Master And Slave
Change or Be Changed
Have you noticed change having this characteristic? When it occurs without our design and management it usually disables or robs us. When we architect it, more often than not, change benefits us.
We will change. That fact is inescapable. The choice we have is this: will we attempt to own and manage our change, or will we wait to discover what change has wrought on us?
To my mind, the first choice spells success, the other defines failure.
Producing change before change produces us, is surely the single largest differentiator between man and all other life as we can see it?
How tragic it must be for people who refuse to exercise this choice, and how gratifying for those who do.

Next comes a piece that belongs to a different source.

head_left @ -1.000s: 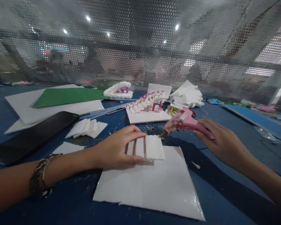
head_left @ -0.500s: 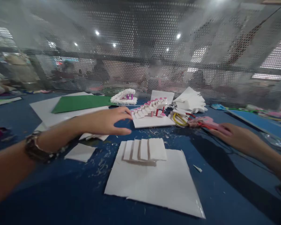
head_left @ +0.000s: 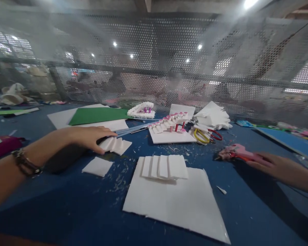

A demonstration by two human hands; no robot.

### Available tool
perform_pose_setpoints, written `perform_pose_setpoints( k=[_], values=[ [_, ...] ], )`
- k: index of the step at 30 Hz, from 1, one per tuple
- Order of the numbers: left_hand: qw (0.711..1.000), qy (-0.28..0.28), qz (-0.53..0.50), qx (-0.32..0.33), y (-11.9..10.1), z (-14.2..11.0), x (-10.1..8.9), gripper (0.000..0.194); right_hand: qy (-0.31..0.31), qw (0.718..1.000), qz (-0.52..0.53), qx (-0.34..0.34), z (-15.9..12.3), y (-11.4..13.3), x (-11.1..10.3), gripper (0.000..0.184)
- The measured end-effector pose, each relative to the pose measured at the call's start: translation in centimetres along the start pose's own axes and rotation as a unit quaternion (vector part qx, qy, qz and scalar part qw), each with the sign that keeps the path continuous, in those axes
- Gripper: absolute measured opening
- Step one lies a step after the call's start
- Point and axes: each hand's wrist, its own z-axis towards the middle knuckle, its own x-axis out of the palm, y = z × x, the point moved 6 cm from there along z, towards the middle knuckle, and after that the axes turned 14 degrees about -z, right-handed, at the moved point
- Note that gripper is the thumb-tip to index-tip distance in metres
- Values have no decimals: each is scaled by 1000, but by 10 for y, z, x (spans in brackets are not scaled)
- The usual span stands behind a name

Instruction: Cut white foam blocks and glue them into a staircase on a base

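Note:
My left hand (head_left: 89, 136) is at a fanned stack of white foam pieces (head_left: 118, 145), thumb at its near edge and fingers curled along the far side. In my right hand (head_left: 274, 167) is a pink glue gun (head_left: 243, 153), held just above the table with its nozzle pointing left. Between the hands lies a white foam sheet (head_left: 174, 208). Several overlapping white strips (head_left: 164, 166) form a stepped row on its far part. One loose white square (head_left: 97, 166) lies just in front of my left hand.
Behind stands a small staircase model (head_left: 166, 124) with pink trim on a white base. Yellow-handled scissors (head_left: 201, 136), a white paper pile (head_left: 213, 114), a green sheet (head_left: 97, 115) and a white beaded piece (head_left: 141, 110) are around it. A blue board (head_left: 290, 138) lies right.
My left hand has moved left and down onto the stack of foam pieces. My right hand has drawn the glue gun right and nearer, away from the scissors. The view has shifted slightly.

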Motion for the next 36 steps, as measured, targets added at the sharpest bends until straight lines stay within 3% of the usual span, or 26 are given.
perform_pose_setpoints(
  k=[5,8,10,12,14,16,17,19,21,24,27,30,36],
  values=[
    [999,-9,-16,-29,-4,-3,-7,51,89,996,-3,2,-1,1,1,34],
    [998,0,-13,-60,-13,-4,-14,57,93,995,-24,-1,1,3,-10,40],
    [999,-27,2,-46,-27,-2,-24,56,60,996,-61,8,2,10,-26,44],
    [998,-59,19,-2,-48,2,-33,59,-14,995,-101,25,1,23,-48,47],
    [994,-79,46,60,-76,5,-35,63,-58,996,-69,-8,-4,48,-64,48],
    [981,-100,53,158,-112,4,-29,71,-59,996,13,-59,-15,80,-72,51],
    [962,-145,48,228,-134,-2,-27,71,-25,994,66,-89,-22,98,-71,49],
    [934,-152,64,316,-172,-15,-10,59,33,968,189,-162,-43,135,-70,43],
    [892,-178,106,403,-208,-32,9,45,96,921,314,-211,-65,168,-67,36],
    [865,-228,150,421,-240,-46,29,31,166,861,423,-227,-88,200,-62,36],
    [862,-254,188,396,-247,-44,37,34,181,812,526,-179,-89,208,-57,24],
    [868,-258,188,381,-240,-35,36,39,195,766,595,-141,-82,205,-50,19],
    [884,-236,182,360,-229,-17,28,62,174,749,629,-111,-65,190,-46,32]
  ],
)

Like change, pain too is inevitable. Yet one is the pain of striving to produce, excel and master change. The other is the dull pain of trudging along, resignation, and waiting for the witnessing of what change has wrought.
The pain of our trudging along is usually blamed on, or attributed to someone else. There is even a deluded pleasure that accusing someone else for our misery brings to us.

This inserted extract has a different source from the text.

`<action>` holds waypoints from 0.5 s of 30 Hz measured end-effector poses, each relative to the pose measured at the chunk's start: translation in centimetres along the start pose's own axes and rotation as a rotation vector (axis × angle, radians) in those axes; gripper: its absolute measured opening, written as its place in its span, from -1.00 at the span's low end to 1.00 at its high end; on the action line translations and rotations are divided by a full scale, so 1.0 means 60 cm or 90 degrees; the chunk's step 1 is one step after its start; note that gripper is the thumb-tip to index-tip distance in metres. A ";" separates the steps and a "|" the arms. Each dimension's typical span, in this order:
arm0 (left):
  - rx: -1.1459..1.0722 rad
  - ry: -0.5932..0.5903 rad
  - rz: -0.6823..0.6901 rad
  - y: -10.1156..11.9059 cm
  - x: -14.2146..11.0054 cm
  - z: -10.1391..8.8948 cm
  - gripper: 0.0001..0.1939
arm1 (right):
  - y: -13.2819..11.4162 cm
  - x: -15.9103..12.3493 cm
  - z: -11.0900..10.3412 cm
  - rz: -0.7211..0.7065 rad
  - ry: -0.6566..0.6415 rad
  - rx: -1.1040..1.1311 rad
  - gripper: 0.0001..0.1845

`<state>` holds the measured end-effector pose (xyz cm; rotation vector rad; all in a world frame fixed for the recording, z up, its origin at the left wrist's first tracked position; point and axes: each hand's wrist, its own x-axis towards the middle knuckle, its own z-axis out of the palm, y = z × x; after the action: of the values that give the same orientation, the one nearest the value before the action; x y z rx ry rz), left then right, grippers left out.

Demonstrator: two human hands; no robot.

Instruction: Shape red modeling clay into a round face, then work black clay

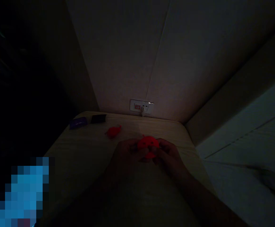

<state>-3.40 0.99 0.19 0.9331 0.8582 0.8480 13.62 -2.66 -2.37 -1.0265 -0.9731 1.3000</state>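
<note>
1. Light is low; detail in the shadows is poor.
2. Left hand (125, 155): partly closed, fingers curled behind the round red object (148, 142), thumb laid across its lower front.
3. Right hand (171, 155): likewise curled, gripping the opposite side of the same object, thumb also on the front. Exact fingertip contacts are too dark to resolve.
4. The round red object sits between the two hands, over the wooden surface (80, 151); its face shows dark round spots, and a small red tip projects at the top. Cannot tell whether its underside touches the surface.
5. A smaller red item (113, 131) lies on the surface, beyond the left hand and apart from it; narrow bits project at its ends.
6. Farther back on the left: a black rectangular item (99, 118), and just beside it a purple item (78, 123) near the edge.
7. Wall behind: socket plate (133, 103) with a red switch (137, 107) and a pale plug (143, 110) inserted.
</note>
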 end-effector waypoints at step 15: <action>0.052 -0.017 0.012 0.001 -0.003 0.003 -0.74 | -0.005 0.001 0.003 0.018 0.030 -0.054 -0.68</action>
<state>-3.32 0.81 0.37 1.0235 0.8666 0.8198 13.52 -2.61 -2.06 -1.1344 -0.9877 1.2618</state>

It’s more potent and ruinous than any other substance one could be addicted to.
At the other extreme, the pain of striving is pure joy. You know it. You’ve experienced it. You’ve tasted its thrill. You take complete ownership of it. You feel so complete.
This is the type who say with great and abundant enthusiasm “ I’m your resource, use me.”
In contrast, those trudging along seem to be consistently whining, “I want to be boss.”
The one owns self and circumstance. The other wants to. The one is alive, the other existing.
Perhaps our longest and toughest journey is from intent to action, or from thought to articulation. The most accurate definition I think, of ‘Growing up’, is the real distance we’ve travelled on that journey.
Our age surely is simply a number, not a milestone. If anything, it serves only as a reminder that we will soon be running out of flesh – or exchanging realities – and it is useful to have built ourselves up as far as possible.
The pilgrimage is within. When we refuse to make the journey, we are refusing to choose life. When our intents are seduced by comfort and our thoughts silenced by our fears, we remain at a level of existence.
Our calendar may say “80 years old” but somehow, sadly, nothing changed. “Circumstances” continue to mow down our thoughts. “Reality” continues to evaporate the perseverance of intent.
Life is a pilgrimage of the self. The living architect change; they who exist await it.